- **HOW TO COMPLETE THIS TASK**:
Two lines in the data below mark the range: the one with "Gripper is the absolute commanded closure" and the one with "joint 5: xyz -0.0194". Return both, along with every line between them, exactly.

- **COLLECTED DATA**:
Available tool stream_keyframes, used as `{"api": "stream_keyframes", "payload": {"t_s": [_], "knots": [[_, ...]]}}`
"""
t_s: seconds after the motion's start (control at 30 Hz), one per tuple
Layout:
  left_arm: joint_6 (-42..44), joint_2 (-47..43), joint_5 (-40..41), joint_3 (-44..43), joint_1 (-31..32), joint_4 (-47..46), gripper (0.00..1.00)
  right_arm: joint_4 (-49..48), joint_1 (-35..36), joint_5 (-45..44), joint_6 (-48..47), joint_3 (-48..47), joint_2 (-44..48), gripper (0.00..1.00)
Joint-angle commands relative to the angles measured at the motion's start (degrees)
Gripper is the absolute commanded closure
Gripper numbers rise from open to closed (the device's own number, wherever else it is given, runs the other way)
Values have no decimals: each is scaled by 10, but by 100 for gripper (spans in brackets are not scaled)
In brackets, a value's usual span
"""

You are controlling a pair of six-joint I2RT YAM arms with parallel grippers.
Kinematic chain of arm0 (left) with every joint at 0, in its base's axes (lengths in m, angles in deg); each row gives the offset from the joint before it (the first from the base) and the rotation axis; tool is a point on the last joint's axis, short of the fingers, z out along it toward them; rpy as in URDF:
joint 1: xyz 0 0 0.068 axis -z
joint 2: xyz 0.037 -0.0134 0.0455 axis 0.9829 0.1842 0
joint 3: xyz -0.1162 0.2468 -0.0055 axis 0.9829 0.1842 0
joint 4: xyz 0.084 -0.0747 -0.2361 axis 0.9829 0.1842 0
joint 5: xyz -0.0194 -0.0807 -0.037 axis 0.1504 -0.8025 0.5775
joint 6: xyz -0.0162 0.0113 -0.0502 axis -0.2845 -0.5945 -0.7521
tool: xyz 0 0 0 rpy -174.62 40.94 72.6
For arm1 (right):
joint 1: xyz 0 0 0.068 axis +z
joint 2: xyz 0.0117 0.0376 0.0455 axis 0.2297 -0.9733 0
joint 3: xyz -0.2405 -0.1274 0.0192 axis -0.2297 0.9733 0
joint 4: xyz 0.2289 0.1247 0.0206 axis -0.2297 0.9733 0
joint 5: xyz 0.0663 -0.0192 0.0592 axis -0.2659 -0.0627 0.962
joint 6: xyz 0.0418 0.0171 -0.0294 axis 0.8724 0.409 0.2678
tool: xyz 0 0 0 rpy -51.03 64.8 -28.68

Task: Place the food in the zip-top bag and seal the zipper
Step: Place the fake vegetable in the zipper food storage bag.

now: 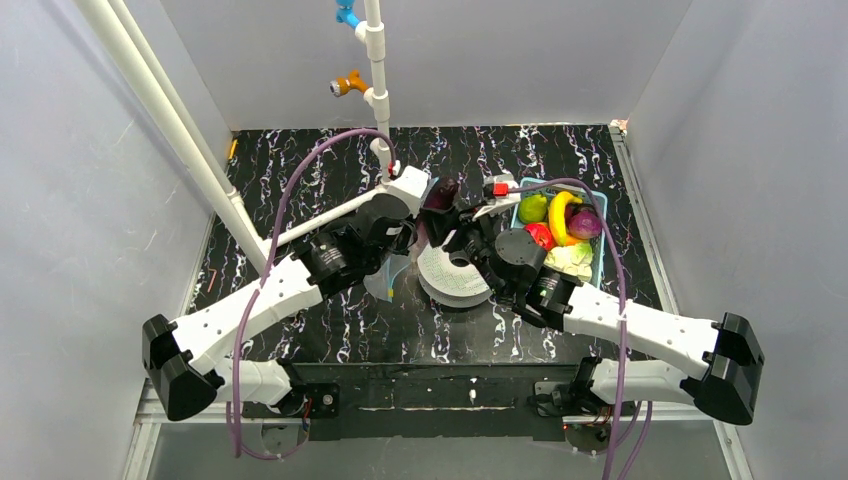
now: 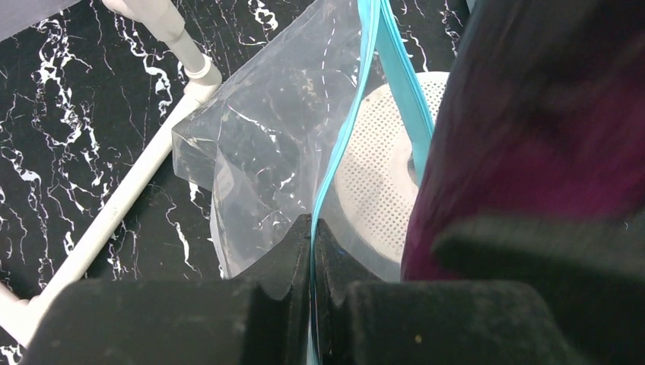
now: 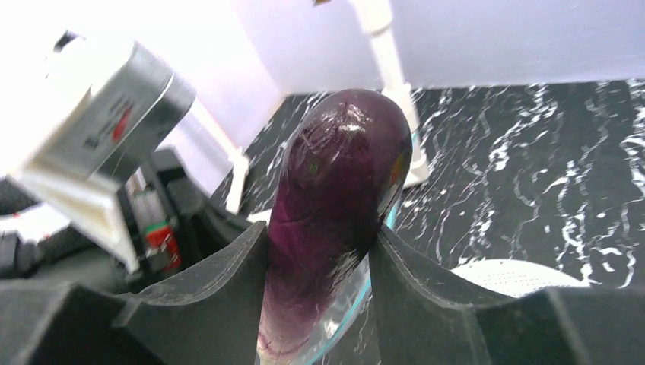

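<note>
Pinching tight, the left claw (image 2: 312,228) is closed on the thin blue zipper (image 2: 365,91) of the bag (image 2: 266,137), with the strip squeezed flat between its two black tips. The zipper runs straight away from the claw like a bright ribbon. The bag is clear, shiny and wrinkly, and it spreads out in front of the left claw and a bit to the left of it, over the black table (image 1: 300,170) with white squiggly lines. A white plastic pipe (image 2: 129,190) lies farther off to the left of that claw. Just past the zipper, to the right of the claw, sits a round white disc (image 2: 376,182) covered in tiny dots. The right claw (image 3: 319,243) is gripping the eggplant (image 3: 342,167), with its thick black fingers (image 3: 220,289) pressing on both sides. The eggplant is long, smooth, glossy and dark purple, and its rounded end sticks out well past the fingertips. Its other end sits by a curve of blue zipper and clear plastic low between the fingers; I cannot tell if it is inside the bag. Off to the right of the right claw is a light blue basket (image 1: 603,250) holding a red apple (image 1: 538,234), a curved yellow banana (image 1: 560,215) and a green pear (image 1: 532,207).
</note>
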Motion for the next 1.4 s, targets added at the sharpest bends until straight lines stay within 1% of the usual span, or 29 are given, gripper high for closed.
{"api": "stream_keyframes", "payload": {"t_s": [0.0,0.03,0.17,0.27,0.37,0.47,0.57,0.6,0.63,0.67,0.73,0.77,0.83,0.93,1.13,1.2,1.3,1.37], "knots": [[-19,-26,-6,13,0,-20,100,-127,6,-137,-52,-10,-11,93],[-20,-26,-8,13,0,-20,100,-134,5,-153,-55,-16,-14,93],[-22,-20,-4,9,1,-14,100,-94,6,-208,-33,-56,-29,93],[-23,-22,-1,9,0,-15,100,-89,6,-215,-44,-70,-42,93],[-22,-26,2,13,1,-19,100,-75,13,-202,-36,-66,-51,91],[-22,-31,4,14,1,-19,100,-76,38,-202,-54,-55,-58,84],[-22,-34,6,14,0,-22,100,-80,66,-218,-91,-51,-65,69],[-23,-35,5,15,0,-22,100,-69,69,-216,-90,-51,-67,62],[-23,-35,3,15,0,-22,100,-52,70,-213,-81,-54,-67,54],[-24,-36,1,15,0,-22,100,-16,71,-206,-60,-57,-62,43],[-25,-35,1,15,1,-22,100,26,72,-211,-30,-60,-53,24],[-25,-34,1,16,0,-22,100,41,71,-215,-16,-60,-49,18],[-25,-35,4,15,0,-22,100,63,71,-224,-1,-61,-40,10],[-25,-34,4,15,0,-22,100,88,69,-225,2,-65,-34,3],[-24,-35,5,16,0,-23,100,180,41,-208,26,-102,-26,3],[-24,-34,5,15,0,-21,100,230,19,-185,35,-124,-27,3],[-23,-32,6,14,0,-20,100,333,-26,-127,78,-157,-29,4],[-22,-32,7,13,1,-20,100,347,-58,-66,83,-153,-22,5]]}}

- **TASK RESPONSE**:
Gripper is the absolute commanded closure
Gripper numbers rise from open to closed (the device's own number, wherever else it is given, runs the other way)
Values have no decimals: each is scaled by 10, but by 100 for gripper (spans in brackets are not scaled)
In brackets, a value's usual span
"""

You are controlling a pair of six-joint I2RT YAM arms with parallel grippers.
Kinematic chain of arm0 (left) with every joint at 0, in its base's axes (lengths in m, angles in deg); each row gives the offset from the joint before it (the first from the base) and the rotation axis; tool is a point on the last joint's axis, short of the fingers, z out along it toward them; rpy as in URDF:
joint 1: xyz 0 0 0.068 axis -z
joint 2: xyz 0.037 -0.0134 0.0455 axis 0.9829 0.1842 0
joint 3: xyz -0.1162 0.2468 -0.0055 axis 0.9829 0.1842 0
joint 4: xyz 0.084 -0.0747 -0.2361 axis 0.9829 0.1842 0
joint 5: xyz -0.0194 -0.0807 -0.037 axis 0.1504 -0.8025 0.5775

With that, the output is done.